Take Our FREE Assessment Today!

Limbic System Dysfunction

By Jodi Cohen

Illustration of a side view of a human head with a detailed diagram of the olfactory system. It shows scent molecules entering the nose from a rose, traveling through the olfactory region, and the nerve pathway to the brain's limbic system and hypothalamus.

Your limbic system works with your nervous system to help you regulate your emotions, like anger and fear.  

In fact, your limbic system is often referred to as the “emotional nervous system” as it helps control your emotion health in combination with your parasympathetic nervous system.

As you may know, your limbic system is a complex set of brain structures that helps you regulate emotional and social processing, as well as learning, motivation, and memory.

Your limbic system in wired to respond to sensory information – especially the sense of smell – making essential oils a powerful tool to help regulate your limbic system.

The limbic system gathers and interprets information from the environment through sensory information and decides how your body should respond to external stimuli. 

The limbic system is also involved in your response to stress, your emotional response to external events and your involuntary protective mechanisms (like the “fight or flight” response). It is particularly active when you are under stress or feeling unsafe or threatened.
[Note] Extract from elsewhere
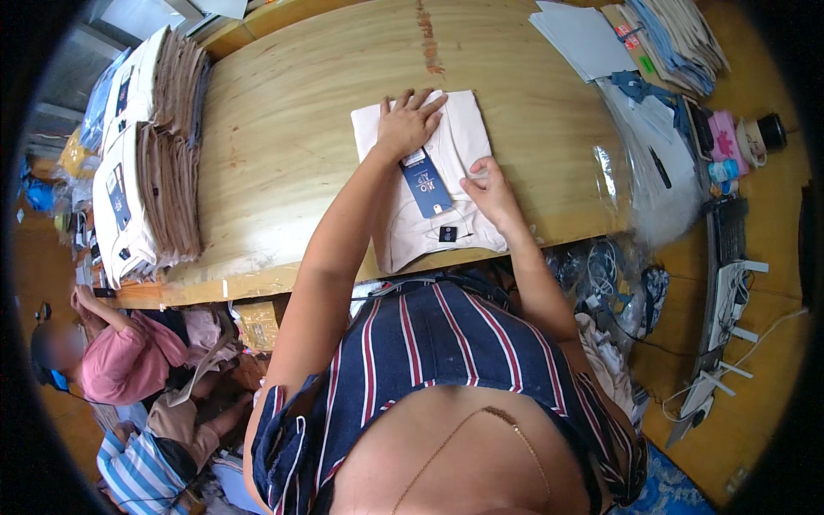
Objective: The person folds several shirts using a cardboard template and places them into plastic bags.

More specifically, sensory information is carried to the hypothalamus, which then acts like the “regulator” of hormone control, communicating to other parts of the body by sending signals to the pituitary/thyroid/adrenal glands and helping the body maintain homeostasis.

Interactions between the hypothalamus and the rest of the limbic system influence the autonomic nervous system — specifically the sympathetic nervous system fight-flight-response and other emotional hyperarousal responses, including anxiety and fear. 
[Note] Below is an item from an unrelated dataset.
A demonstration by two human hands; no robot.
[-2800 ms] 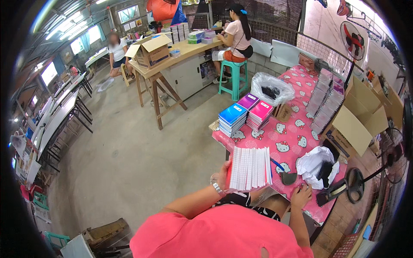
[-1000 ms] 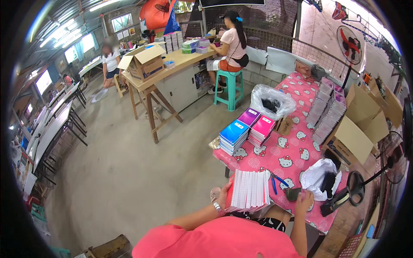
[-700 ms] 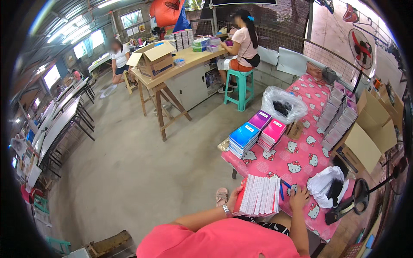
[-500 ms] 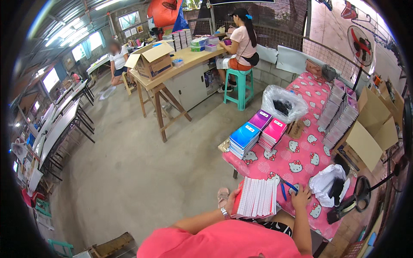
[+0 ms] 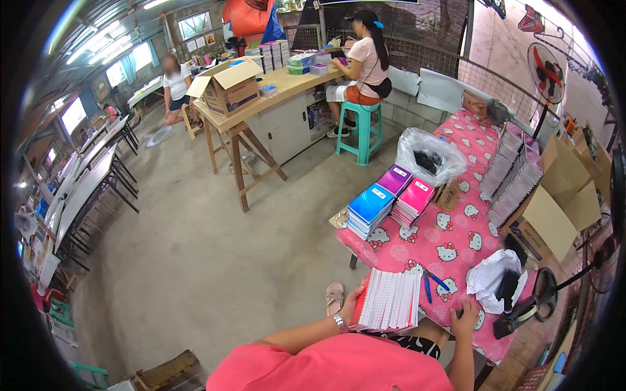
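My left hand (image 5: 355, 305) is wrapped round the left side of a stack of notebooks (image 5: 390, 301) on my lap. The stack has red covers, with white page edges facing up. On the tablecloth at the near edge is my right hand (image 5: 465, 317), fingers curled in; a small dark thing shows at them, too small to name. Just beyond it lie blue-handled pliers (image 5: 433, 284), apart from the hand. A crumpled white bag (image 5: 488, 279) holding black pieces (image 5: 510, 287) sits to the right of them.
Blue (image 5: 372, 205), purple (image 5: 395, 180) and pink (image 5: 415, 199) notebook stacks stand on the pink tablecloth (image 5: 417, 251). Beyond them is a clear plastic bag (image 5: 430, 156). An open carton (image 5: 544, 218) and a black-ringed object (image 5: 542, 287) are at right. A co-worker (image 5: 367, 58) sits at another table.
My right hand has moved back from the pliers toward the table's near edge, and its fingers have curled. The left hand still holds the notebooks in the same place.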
More specifically, your limbic system connects to the autonomic nervous system centers in your brainstem. 

A stressor or memory of a negative event activates connections between your amygdala and your brainstem sympathetic centers that increase heart rate, blood pressure, and muscle responsiveness. 
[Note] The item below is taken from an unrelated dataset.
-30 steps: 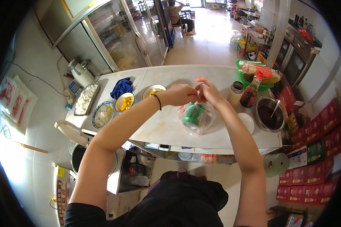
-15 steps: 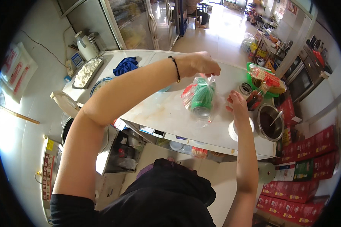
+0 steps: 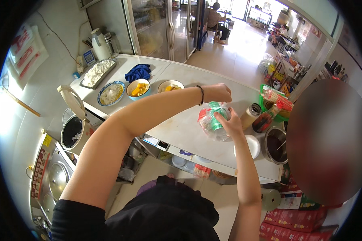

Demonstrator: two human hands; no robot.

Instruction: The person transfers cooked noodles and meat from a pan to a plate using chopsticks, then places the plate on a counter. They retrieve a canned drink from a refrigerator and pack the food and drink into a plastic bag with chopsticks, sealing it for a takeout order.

Your parasympathetic nervous system can help to dampen this physiologic response, functioning like a “vagal brake”.

The limbic system connections to your ANS strengthen or weaken depending upon the environment, stress, and other exposures.  This can cause threat mechanisms to overfire and distort your interpretation of sensory information, which can contribute to dysfunction and neurological disorganization.

Your limbic system consists of several interconnected areas of the brain that lie beneath the outer, wrinkly part of the brain and above the brain stem, including your:

Amygdala: All emotion is processed by your amygdala. When in senses danger, it sends messages to the body in the form of stress hormones (cortisol) and is intimately related to the autonomic nervous system’s sympathetic “fight or flight”. Fear conditioning is driven by an interplay between the hippocampus, amygdala, and prefrontal cortex. 

Hippocampus: Primarily involved with olfaction (smelling), consolidation of memory and creating new memories, and connecting those memories to smell, sound and emotion. Your hippocampus supports mood regulation, and can shut off the stress response when needed.  Failure of the hippocampus to modulate the amygdala’s activity can make it difficult to create a safe environment for incoming information or sensations, contributing to chronic anxiety.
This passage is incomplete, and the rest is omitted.